*** Opening Data extract ***

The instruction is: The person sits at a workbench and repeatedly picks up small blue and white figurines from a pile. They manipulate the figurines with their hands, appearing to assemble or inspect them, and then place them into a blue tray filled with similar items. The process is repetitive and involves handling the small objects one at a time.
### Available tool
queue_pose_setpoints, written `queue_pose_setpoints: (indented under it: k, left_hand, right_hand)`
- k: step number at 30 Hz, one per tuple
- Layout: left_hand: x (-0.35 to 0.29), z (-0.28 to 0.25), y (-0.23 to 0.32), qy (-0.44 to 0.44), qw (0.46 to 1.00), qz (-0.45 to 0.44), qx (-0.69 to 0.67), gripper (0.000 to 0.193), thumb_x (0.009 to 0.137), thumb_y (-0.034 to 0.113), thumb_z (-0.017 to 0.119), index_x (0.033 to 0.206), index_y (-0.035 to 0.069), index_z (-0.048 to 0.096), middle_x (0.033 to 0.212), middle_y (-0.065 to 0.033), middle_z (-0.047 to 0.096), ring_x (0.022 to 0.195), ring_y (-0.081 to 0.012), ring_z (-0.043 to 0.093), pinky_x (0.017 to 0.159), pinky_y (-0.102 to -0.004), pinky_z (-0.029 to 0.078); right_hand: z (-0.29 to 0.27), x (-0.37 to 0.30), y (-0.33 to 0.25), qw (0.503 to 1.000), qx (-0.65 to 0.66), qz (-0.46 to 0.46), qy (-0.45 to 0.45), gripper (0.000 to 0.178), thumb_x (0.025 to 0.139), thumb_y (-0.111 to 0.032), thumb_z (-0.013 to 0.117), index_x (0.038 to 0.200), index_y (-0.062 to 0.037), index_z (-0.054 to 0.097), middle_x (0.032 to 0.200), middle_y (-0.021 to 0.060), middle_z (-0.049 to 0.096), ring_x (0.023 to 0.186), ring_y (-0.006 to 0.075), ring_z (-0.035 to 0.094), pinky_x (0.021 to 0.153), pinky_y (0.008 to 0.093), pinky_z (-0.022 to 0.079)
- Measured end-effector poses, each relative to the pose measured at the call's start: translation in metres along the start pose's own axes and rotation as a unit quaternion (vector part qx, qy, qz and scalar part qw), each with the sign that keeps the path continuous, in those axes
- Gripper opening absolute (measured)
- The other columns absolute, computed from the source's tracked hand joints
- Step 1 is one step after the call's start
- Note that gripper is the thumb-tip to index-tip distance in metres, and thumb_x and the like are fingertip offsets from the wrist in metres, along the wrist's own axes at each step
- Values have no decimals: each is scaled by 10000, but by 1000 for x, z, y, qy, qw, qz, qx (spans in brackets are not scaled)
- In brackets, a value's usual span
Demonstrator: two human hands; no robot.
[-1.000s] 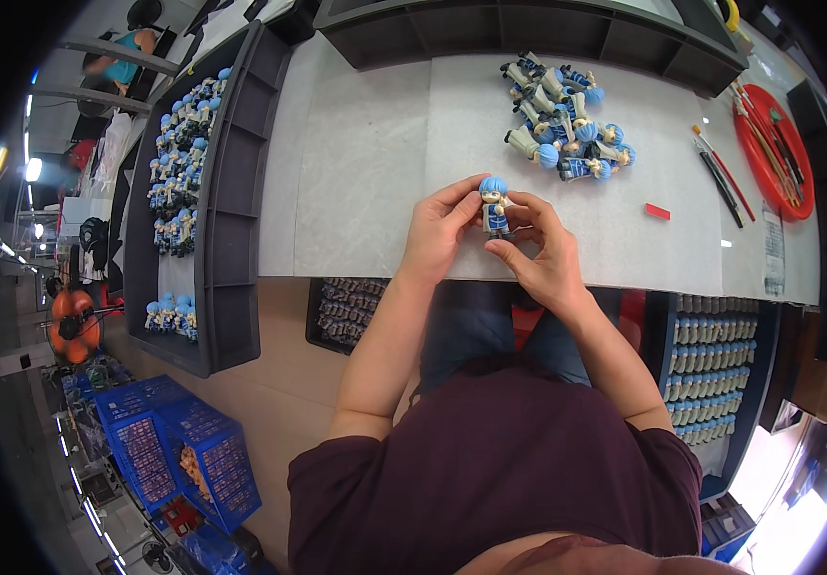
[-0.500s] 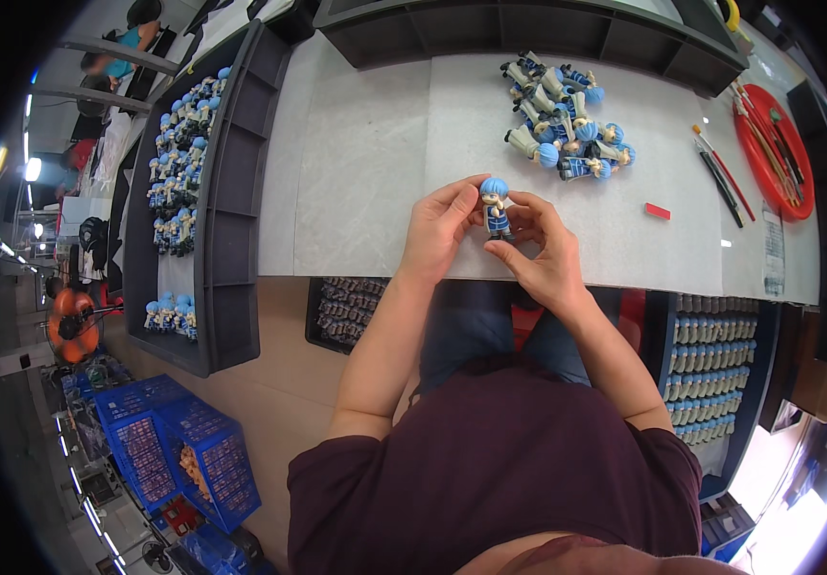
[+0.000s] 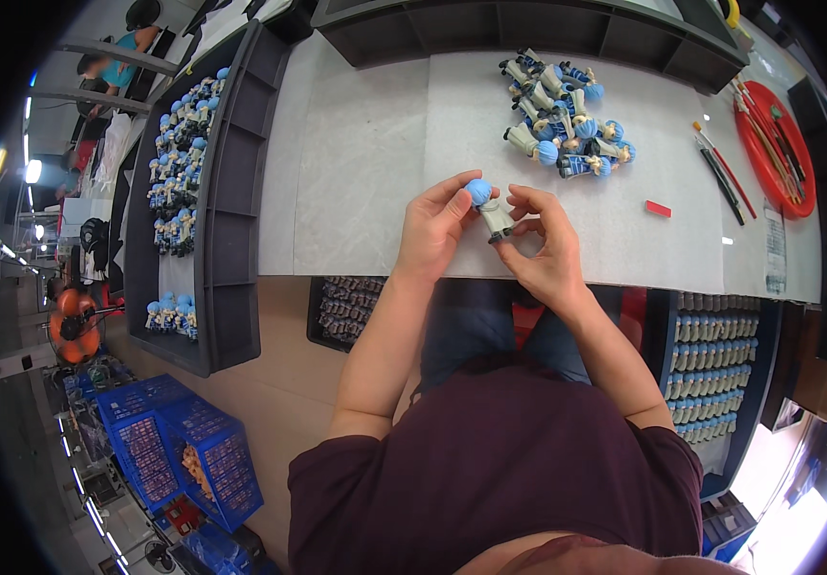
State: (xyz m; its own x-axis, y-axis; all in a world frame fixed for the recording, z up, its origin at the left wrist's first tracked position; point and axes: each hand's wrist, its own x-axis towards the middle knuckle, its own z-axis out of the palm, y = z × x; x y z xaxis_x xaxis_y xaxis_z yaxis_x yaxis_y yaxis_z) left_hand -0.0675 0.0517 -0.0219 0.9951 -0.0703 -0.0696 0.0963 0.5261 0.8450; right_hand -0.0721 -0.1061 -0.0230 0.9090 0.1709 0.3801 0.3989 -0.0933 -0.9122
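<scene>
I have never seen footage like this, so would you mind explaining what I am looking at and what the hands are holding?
There is no machine here: a person wears a wide fisheye camera on the head, looking down, so straight edges bend near the rim and the forearms come in from below. The left hand and right hand together hold one small toy figurine with a blue head and pale body, just above a pale worktable. Farther back on the table lies a pile of similar figurines. To the right are a round red tray with brushes, two loose brushes and a small red piece. On the left, a long dark tray holds rows of standing figurines. Blue crates stand on the floor.
</scene>
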Motion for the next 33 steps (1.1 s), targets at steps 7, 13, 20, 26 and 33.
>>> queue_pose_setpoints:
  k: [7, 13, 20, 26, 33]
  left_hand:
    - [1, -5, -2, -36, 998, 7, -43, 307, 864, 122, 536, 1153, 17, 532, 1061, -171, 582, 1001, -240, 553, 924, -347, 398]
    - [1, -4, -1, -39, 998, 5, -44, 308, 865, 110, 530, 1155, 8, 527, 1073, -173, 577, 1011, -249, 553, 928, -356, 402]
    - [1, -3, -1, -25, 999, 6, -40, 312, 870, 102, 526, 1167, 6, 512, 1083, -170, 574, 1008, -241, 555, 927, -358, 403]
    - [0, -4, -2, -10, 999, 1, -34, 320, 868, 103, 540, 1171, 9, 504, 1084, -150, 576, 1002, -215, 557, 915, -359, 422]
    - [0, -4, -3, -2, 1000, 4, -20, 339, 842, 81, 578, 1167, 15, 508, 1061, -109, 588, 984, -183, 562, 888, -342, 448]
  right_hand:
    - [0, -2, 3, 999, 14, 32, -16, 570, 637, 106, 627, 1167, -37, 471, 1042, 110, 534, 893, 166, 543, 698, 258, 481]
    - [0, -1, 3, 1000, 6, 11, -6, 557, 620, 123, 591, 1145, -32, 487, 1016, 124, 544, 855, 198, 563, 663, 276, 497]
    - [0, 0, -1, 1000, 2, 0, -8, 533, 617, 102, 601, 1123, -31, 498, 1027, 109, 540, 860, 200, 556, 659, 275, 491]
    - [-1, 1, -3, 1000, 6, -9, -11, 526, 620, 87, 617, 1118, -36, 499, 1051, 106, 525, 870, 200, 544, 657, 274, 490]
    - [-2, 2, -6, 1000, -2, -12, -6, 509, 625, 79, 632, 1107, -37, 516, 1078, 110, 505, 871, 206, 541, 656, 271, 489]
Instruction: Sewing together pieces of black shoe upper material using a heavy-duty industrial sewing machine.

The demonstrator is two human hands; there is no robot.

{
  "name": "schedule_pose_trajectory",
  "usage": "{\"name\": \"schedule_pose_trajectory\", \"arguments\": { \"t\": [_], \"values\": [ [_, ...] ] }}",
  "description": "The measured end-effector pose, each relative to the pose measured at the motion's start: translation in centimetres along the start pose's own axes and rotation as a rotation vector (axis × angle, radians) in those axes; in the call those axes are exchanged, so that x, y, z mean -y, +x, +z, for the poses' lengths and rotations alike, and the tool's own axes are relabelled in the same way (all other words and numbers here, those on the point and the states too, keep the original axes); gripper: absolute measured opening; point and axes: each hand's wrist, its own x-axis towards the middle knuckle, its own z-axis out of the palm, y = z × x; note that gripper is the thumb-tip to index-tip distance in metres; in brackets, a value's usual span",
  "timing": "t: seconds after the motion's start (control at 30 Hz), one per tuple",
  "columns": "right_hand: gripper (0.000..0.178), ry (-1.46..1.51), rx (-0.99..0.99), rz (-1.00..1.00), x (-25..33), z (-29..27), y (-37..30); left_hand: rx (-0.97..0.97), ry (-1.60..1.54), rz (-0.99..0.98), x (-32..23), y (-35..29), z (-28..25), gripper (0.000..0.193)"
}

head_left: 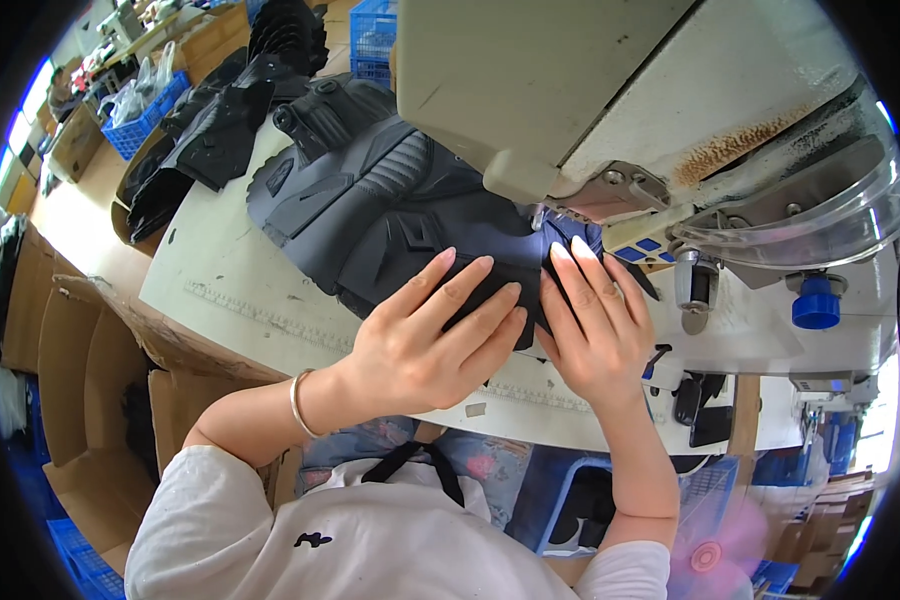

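Head view: two bare hands lie flat on a black padded piece point(390, 215) on a pale desk point(220, 270). The left hand point(420, 345) presses down on the near edge of the piece, its fingers point(470, 295) straight and spread a little, holding nothing inside them. The right hand point(595, 330) lies just beside it, also flat, with its fingers point(580, 265) close together and the tips up by the needle part of a big cream sewing machine point(570, 90). The black piece runs from under the fingers away to the far left, and a bright light shines on it right at the fingertips.

Just past the right fingertips there is a small pale tag with blue squares point(642, 240) on the machine. Farther right of the fingers sits a blue knob point(816, 305). A silver bracelet point(300, 403) is on the left wrist.

Far beyond the left fingers lies a pile of more black pieces point(230, 120). A blue basket point(145, 115) stands past that pile, and another blue basket point(375, 35) sits at the top. Brown cardboard boxes point(90, 380) stand open to the left of the left arm, below the desk.
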Motion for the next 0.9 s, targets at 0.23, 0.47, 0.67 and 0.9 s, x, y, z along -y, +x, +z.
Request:
{"name": "schedule_pose_trajectory", "arguments": {
  "t": [0.23,0.47,0.67,0.9],
  "values": [
    [0.02,-0.008,-0.087,0.02,0.6,1.0,-0.9,0.01,-0.118,0.036,2.3,0.1,0.0,0.024],
    [0.015,0.08,-0.106,0.063,1.8,0.6,-1.7,0.016,-0.4,-0.275,1.9,1.0,-1.1,0.025],
    [0.01,0.136,-0.035,0.081,1.0,0.5,-1.5,0.034,-0.434,-0.312,1.9,2.0,-1.8,0.022],
    [0.011,0.115,-0.005,0.045,0.5,0.4,-1.6,0.053,-0.491,-0.429,2.8,2.8,-2.5,0.019]
  ]
}}
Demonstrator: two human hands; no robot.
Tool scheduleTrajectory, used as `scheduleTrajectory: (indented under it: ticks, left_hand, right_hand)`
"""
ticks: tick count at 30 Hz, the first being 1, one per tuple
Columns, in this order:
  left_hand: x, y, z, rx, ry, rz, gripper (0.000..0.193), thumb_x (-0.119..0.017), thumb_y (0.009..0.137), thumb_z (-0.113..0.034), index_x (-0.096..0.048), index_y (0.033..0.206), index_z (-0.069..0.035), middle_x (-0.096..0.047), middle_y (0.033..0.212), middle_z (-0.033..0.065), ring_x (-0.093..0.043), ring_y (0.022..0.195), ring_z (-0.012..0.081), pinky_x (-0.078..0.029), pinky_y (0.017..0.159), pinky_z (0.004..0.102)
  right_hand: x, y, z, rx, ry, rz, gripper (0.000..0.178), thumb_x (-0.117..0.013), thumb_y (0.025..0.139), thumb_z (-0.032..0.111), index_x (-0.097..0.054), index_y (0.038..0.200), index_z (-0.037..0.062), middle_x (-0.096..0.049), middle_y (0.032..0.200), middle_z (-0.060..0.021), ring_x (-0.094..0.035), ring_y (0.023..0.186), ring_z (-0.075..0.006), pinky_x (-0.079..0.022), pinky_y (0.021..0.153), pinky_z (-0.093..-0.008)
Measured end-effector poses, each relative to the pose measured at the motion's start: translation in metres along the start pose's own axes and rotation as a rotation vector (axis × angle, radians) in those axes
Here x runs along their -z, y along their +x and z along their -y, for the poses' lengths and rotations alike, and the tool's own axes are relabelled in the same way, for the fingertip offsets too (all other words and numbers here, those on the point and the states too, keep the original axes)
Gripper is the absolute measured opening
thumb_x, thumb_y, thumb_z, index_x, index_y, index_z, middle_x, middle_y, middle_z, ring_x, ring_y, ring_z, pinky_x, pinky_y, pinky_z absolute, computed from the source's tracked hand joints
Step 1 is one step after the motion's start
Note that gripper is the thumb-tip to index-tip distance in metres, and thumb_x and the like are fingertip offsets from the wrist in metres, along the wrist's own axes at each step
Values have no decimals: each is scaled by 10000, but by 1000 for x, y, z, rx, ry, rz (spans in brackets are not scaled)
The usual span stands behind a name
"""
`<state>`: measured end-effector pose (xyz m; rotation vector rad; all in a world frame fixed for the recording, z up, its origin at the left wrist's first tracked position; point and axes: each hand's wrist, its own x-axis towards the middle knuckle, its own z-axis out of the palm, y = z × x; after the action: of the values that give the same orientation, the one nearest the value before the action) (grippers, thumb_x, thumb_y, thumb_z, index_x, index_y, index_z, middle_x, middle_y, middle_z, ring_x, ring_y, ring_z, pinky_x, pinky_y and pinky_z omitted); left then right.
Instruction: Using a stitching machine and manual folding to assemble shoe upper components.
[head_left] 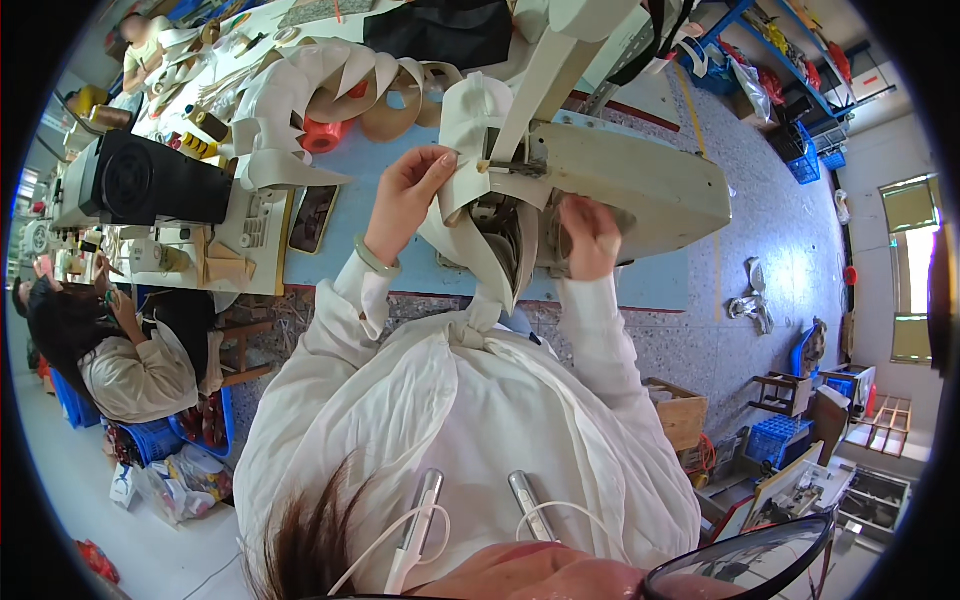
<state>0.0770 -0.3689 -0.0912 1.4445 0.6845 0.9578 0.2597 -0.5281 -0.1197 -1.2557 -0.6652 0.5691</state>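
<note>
Pinching cream piece (pixel 464 188) at needle end of sewing machine (pixel 645 180), in fingers (pixel 437 176) of left hand (pixel 405 200), above blue counter (pixel 355 235). Holding right hand (pixel 591 236) beside machine, blurred; can't tell if gripping.

Cream curved flexible piece (pixel 464 187), its shadowed edge perhaps tan; grey-beige bulky metal sewing machine (pixel 655 185); light-blue flat tabletop (pixel 650 287).
</note>
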Motion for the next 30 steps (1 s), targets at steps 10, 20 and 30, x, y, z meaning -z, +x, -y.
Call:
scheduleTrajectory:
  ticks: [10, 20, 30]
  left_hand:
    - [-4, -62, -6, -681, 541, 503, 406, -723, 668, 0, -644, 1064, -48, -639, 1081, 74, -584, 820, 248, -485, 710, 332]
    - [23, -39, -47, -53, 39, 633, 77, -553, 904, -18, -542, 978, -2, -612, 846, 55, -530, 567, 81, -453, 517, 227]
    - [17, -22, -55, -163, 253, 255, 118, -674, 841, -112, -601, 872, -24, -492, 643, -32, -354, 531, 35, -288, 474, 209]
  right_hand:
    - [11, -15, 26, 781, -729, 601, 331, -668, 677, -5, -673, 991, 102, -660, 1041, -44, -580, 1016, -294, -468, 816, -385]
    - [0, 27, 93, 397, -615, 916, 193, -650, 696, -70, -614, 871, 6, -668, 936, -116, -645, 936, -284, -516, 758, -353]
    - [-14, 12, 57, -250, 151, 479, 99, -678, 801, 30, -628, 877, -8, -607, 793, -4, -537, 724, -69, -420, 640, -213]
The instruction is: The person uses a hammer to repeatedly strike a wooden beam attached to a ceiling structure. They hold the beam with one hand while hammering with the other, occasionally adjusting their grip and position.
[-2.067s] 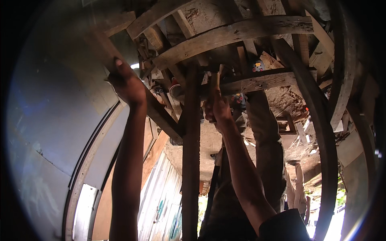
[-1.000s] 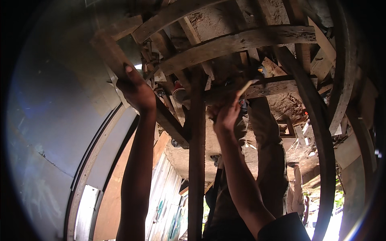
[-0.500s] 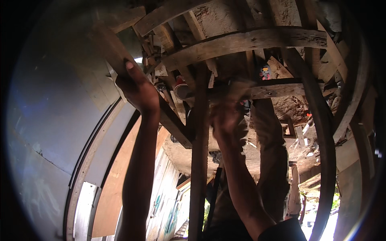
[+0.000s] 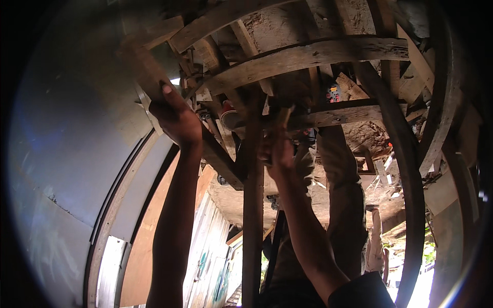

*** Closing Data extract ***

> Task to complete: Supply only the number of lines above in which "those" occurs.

> Answer for this exercise: 4